Work out how many lines of the material below mention the word "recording"; reply with the number only.

(Beginning of GIVEN INFORMATION)

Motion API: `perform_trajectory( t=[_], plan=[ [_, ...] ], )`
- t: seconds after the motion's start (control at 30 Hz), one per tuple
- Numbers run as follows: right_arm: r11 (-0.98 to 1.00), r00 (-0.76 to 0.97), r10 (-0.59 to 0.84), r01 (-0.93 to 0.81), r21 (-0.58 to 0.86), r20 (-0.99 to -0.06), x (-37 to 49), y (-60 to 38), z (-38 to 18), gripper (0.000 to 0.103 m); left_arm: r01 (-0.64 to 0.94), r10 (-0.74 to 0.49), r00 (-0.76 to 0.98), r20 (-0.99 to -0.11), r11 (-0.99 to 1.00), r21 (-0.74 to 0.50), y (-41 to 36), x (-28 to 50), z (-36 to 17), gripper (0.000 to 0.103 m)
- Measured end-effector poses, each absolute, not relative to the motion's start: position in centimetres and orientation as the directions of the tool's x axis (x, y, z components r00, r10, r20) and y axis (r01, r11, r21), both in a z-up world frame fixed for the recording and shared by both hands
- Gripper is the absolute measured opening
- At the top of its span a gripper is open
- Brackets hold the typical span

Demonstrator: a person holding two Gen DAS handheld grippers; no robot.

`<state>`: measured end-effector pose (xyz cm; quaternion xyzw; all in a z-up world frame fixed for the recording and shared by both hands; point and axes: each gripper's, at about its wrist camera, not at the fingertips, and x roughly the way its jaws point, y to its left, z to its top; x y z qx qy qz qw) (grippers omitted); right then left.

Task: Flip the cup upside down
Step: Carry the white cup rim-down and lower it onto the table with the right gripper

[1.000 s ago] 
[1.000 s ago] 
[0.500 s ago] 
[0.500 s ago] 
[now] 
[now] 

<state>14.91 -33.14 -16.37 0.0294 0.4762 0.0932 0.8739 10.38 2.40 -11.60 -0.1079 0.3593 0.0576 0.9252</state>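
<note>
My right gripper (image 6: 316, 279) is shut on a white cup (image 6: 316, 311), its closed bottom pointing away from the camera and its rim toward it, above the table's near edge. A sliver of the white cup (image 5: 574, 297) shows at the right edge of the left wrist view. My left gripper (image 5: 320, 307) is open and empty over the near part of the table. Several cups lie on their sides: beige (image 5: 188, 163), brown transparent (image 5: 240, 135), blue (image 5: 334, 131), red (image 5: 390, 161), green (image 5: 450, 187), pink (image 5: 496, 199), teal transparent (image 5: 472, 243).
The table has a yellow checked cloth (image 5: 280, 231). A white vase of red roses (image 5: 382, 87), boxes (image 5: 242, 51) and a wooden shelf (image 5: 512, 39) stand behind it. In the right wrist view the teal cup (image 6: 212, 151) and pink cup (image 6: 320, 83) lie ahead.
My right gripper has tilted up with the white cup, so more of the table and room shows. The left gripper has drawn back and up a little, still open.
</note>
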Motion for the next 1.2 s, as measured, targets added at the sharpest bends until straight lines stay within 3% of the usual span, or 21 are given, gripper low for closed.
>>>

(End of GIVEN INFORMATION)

▶ TASK RESULT:
2